TO DO: From the entries that follow, copy exactly the lines beginning at the line holding "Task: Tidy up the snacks" and continuing through the line holding "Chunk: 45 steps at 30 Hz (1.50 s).".

Dataset records:
####

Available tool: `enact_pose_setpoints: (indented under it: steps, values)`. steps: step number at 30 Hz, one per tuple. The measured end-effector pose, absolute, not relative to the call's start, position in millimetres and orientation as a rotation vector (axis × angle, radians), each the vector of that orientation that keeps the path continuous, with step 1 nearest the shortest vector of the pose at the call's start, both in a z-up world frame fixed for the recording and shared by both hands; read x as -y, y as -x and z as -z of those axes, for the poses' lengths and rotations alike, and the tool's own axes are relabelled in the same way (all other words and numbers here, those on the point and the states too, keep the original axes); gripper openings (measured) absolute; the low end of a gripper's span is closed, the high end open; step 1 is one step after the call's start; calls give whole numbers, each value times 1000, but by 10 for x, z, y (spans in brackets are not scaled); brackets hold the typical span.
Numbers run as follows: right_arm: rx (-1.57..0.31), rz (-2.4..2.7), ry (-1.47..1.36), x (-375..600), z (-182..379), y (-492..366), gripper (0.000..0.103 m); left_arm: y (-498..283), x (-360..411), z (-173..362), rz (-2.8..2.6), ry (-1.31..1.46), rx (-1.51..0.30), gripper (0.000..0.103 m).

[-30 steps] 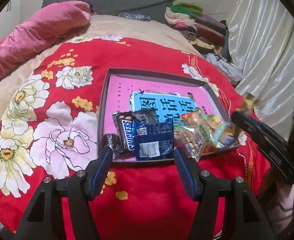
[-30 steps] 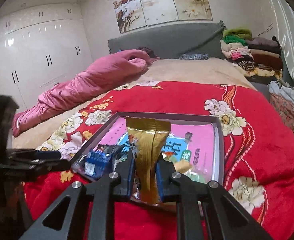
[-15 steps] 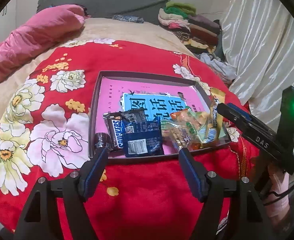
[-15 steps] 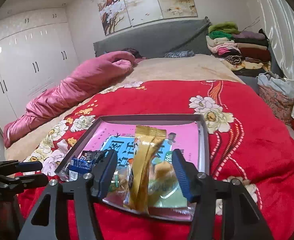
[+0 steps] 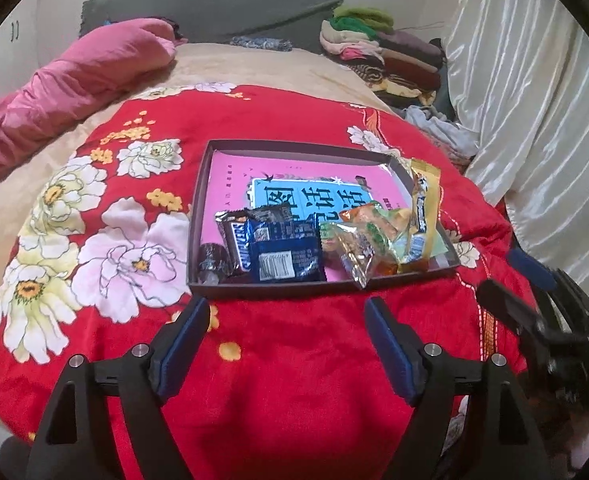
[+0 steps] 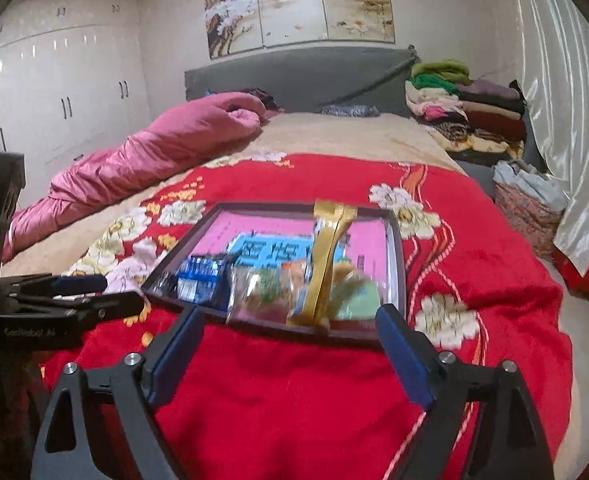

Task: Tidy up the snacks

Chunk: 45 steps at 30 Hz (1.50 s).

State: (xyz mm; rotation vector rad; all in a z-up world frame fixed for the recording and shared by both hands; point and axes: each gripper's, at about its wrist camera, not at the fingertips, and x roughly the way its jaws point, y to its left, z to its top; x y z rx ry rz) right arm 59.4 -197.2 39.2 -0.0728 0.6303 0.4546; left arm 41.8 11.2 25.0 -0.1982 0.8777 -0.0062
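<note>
Left wrist view: your left gripper has just been opening, now spread and empty, at 6 o'clock from the tray. The snacks lie inside.

Right wrist view: your right gripper has just been opening, spread, nothing between. The gold packet leans in the tray at 12 o'clock; I judge it light, crinkly, slippery, so pinch its sealed end.

Red floral plush blanket beneath and ahead of tongs. Pink satin quilt bunched far left ahead. Grey padded headboard far ahead. Folded clothes stack far right ahead. White satin curtain right. White glossy wardrobe left.
</note>
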Motion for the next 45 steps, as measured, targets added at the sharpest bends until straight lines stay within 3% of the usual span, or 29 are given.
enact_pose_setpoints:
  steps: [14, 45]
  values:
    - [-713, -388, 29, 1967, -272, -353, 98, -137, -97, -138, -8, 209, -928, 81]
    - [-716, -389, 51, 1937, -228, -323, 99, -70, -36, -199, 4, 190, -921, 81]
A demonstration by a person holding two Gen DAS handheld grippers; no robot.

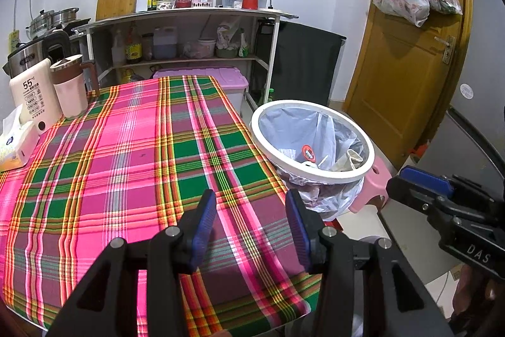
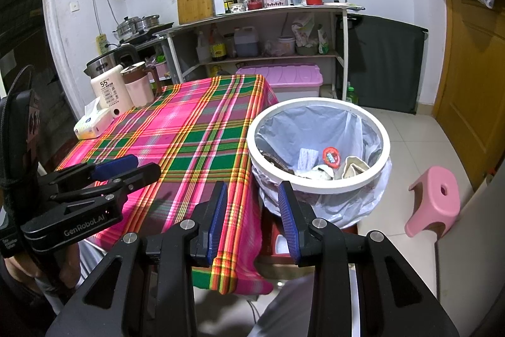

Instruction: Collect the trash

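Left tongs (image 1: 251,223) apart and empty, above the plaid surface (image 1: 132,147). Right tongs (image 2: 252,218) apart too, empty, over the surface's corner. Just ahead and right of both, a lined bin (image 2: 318,144) holding trash (image 2: 331,157): red lid, crumpled paper.

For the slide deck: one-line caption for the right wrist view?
Right gripper, fingers open and empty, between plaid table and lined trash bin holding trash.
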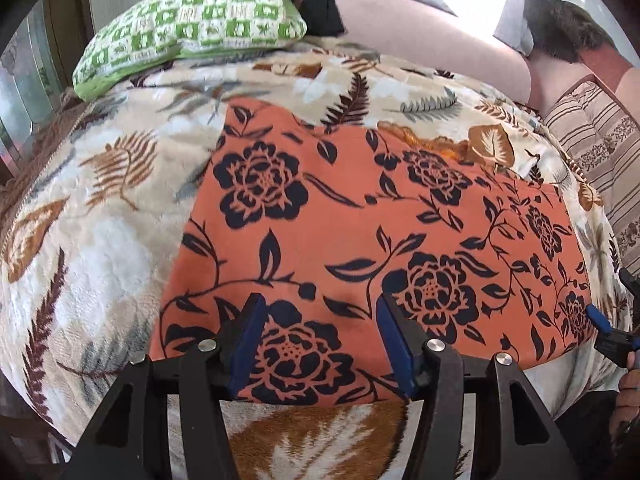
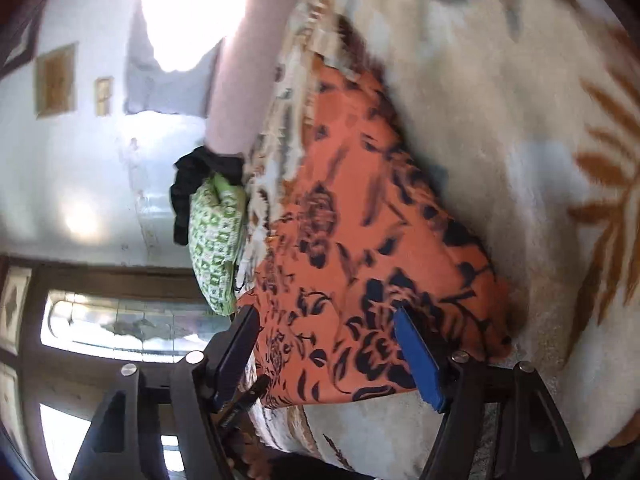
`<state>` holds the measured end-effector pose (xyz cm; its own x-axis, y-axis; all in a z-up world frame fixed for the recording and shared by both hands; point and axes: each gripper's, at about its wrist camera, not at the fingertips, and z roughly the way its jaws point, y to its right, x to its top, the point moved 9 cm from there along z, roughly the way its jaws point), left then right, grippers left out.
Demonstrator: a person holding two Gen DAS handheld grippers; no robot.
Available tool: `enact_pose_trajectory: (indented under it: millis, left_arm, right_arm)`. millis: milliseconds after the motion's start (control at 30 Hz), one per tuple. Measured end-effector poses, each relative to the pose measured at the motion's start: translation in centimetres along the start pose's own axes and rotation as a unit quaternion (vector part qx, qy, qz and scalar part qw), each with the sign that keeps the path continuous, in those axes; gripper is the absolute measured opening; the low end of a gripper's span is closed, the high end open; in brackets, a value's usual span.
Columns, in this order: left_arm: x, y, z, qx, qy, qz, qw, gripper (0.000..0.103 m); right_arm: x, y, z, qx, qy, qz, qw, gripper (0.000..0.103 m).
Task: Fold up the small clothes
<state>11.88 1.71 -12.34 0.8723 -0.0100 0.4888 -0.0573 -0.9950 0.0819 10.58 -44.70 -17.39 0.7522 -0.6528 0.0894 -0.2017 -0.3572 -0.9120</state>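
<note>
1. The orange floral garment (image 1: 360, 240) lies spread nearly flat on the leaf-patterned blanket (image 1: 100, 248), its near hem towards the person and its far edge towards the green checked pillow (image 1: 188, 36).
2. The left gripper (image 1: 318, 344) hangs over the garment's near hem, jaws spread, pinching nothing.
3. The right gripper (image 2: 326, 356) sits at the garment's near right corner, turned on its side, jaws also spread and empty; that view is blurred.
4. To fold cleanly, I would have each gripper take one near corner, catching only the cloth and not the blanket's pile.
5. Both corners should then rise evenly and travel towards the garment's far edge, so the hems meet square.
</note>
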Motion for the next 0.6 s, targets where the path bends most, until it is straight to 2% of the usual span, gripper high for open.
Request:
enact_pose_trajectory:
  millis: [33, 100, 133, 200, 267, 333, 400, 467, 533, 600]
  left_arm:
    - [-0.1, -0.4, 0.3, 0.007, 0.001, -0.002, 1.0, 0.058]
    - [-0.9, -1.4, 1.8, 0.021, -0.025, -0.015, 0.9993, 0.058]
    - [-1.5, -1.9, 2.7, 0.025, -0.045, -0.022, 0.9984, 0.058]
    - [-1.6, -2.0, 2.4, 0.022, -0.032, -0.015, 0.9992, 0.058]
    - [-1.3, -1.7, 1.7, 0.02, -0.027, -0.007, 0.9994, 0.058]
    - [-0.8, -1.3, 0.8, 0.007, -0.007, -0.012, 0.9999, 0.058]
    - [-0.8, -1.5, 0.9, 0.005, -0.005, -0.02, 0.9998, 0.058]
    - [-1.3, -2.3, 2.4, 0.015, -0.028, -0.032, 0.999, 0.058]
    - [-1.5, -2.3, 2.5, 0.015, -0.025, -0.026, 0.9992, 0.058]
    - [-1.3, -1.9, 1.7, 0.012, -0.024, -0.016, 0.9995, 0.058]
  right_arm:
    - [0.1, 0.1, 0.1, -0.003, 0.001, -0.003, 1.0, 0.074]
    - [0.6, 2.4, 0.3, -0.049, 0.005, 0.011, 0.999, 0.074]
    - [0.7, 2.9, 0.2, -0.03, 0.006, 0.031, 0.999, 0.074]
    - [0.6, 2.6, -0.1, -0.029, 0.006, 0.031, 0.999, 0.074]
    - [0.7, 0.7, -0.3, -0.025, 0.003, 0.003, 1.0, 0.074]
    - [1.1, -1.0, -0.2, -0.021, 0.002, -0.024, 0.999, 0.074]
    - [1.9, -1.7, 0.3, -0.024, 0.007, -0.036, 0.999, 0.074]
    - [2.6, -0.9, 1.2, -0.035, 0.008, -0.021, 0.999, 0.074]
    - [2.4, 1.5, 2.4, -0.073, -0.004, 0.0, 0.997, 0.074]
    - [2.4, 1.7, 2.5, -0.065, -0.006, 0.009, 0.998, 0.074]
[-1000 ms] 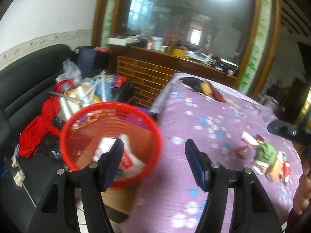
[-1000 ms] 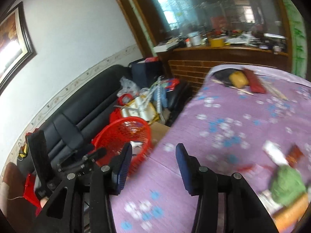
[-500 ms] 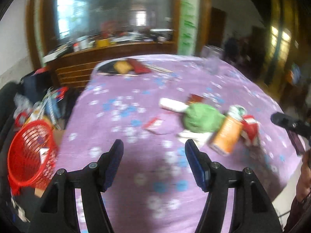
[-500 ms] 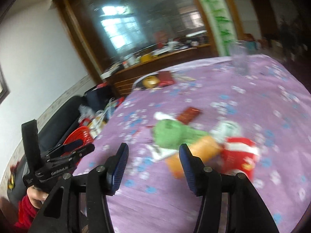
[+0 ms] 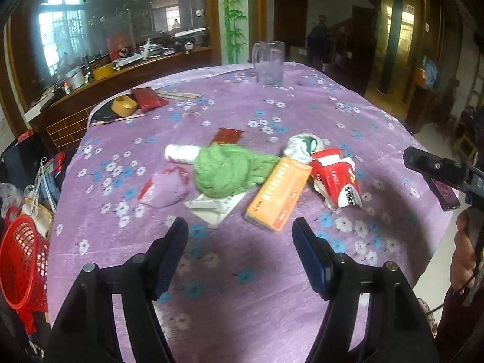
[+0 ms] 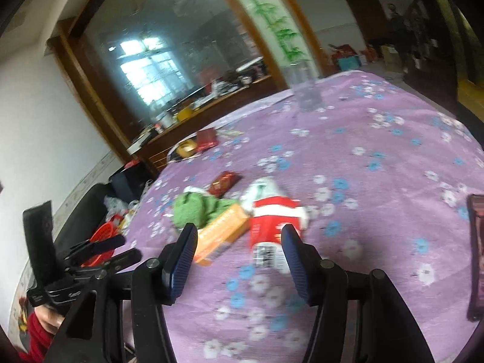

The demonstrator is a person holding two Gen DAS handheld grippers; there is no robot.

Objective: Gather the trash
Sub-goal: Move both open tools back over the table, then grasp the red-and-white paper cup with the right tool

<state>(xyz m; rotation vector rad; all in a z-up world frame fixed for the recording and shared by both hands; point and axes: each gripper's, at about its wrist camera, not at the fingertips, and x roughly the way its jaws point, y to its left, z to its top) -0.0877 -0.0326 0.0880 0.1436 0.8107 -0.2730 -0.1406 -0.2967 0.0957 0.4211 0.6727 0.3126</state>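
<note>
Left claw (image 5: pixel 240 251): released, jaws just widened, empty
Right claw (image 6: pixel 239 254): released, just widened, empty
Trash: orange box (image 5: pixel 278 193), red carton (image 6: pixel 273 220), mid-frame on table (image 5: pixel 242 302)
Risk: green cloth (image 5: pixel 227 171) overlaps box, may snag

A: Daylight from window (image 5: pixel 57 30) at ten o'clock; left wrist view sharp, fisheye corners black.
B: Right wrist view motion-blurred; shadow on purple tablecloth (image 6: pixel 378 157) at six o'clock.
</note>
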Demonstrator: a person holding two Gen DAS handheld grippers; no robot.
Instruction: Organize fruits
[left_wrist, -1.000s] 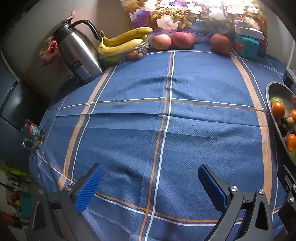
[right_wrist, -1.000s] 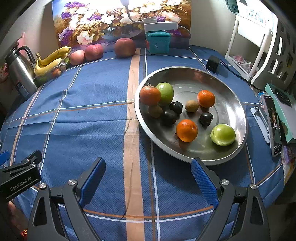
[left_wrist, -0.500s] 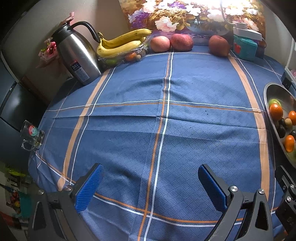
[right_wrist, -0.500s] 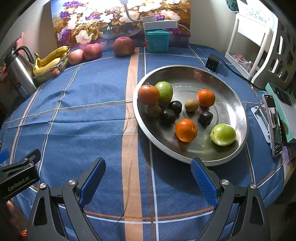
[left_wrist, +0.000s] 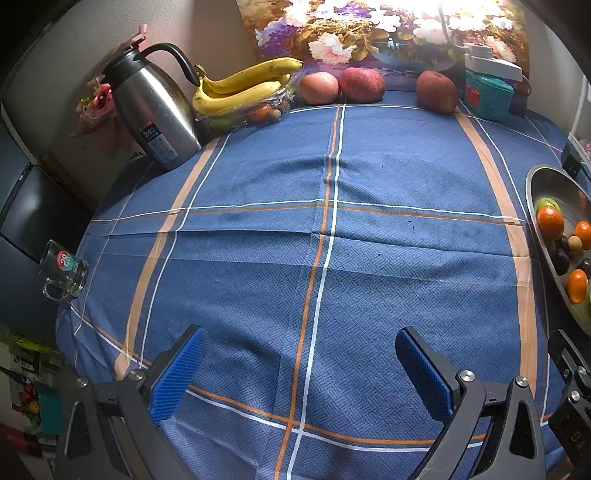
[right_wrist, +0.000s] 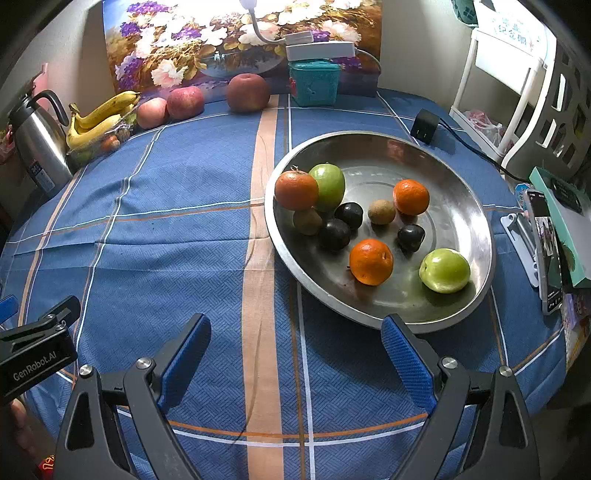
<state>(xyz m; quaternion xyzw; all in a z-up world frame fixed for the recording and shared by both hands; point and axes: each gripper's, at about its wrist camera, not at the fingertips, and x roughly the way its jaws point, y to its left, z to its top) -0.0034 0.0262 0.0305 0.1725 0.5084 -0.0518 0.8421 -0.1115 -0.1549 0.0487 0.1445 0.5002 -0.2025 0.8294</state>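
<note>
A woven blue cloth (right_wrist: 184, 206) with a matt herringbone texture covers the table under my grippers. On it sits a polished metal bowl (right_wrist: 458, 206), mirror-bright. Well beyond the bowl stands a brushed steel jug (left_wrist: 155, 110) with a glossy black handle. My left gripper (left_wrist: 301, 369) and right gripper (right_wrist: 295, 354) carry matt black frames and ribbed blue pads (right_wrist: 406, 362).

round table under a blue cloth (left_wrist: 388, 166) crossed with orange and white stripes, wrinkled along the middle. flower painting (right_wrist: 207, 40) leans on the pale wall (right_wrist: 413, 44) at the far edge, bright glare washing out its top. steel kettle (left_wrist: 155, 110) at the far left, glass mug (left_wrist: 62, 269) near the left rim. white rack (right_wrist: 517, 92) to the right, black adapter (right_wrist: 424, 125) with its cord trailing off.
</note>
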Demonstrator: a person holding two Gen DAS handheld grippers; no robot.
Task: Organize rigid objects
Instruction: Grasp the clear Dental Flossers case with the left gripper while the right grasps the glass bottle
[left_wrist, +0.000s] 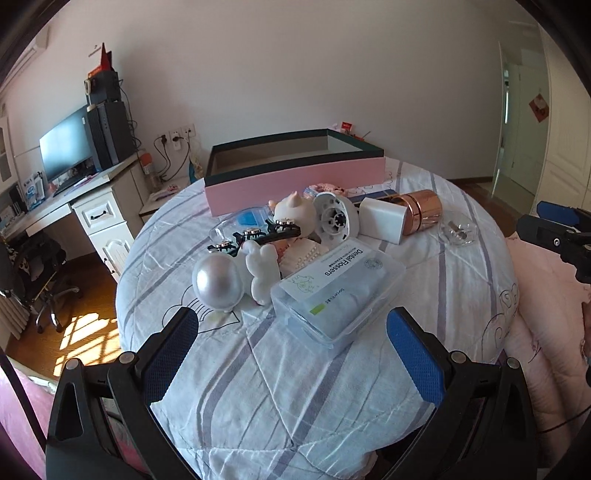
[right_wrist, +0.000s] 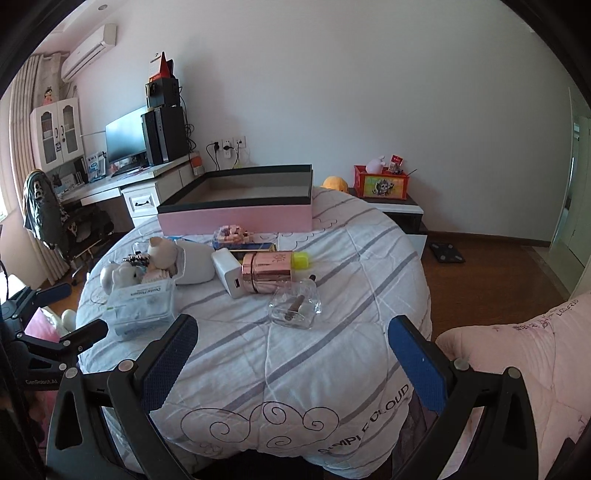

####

WRITTEN ANSWER:
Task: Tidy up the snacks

Chunk: 45 steps at 30 Hz (1.50 s).

The exercise is now complete.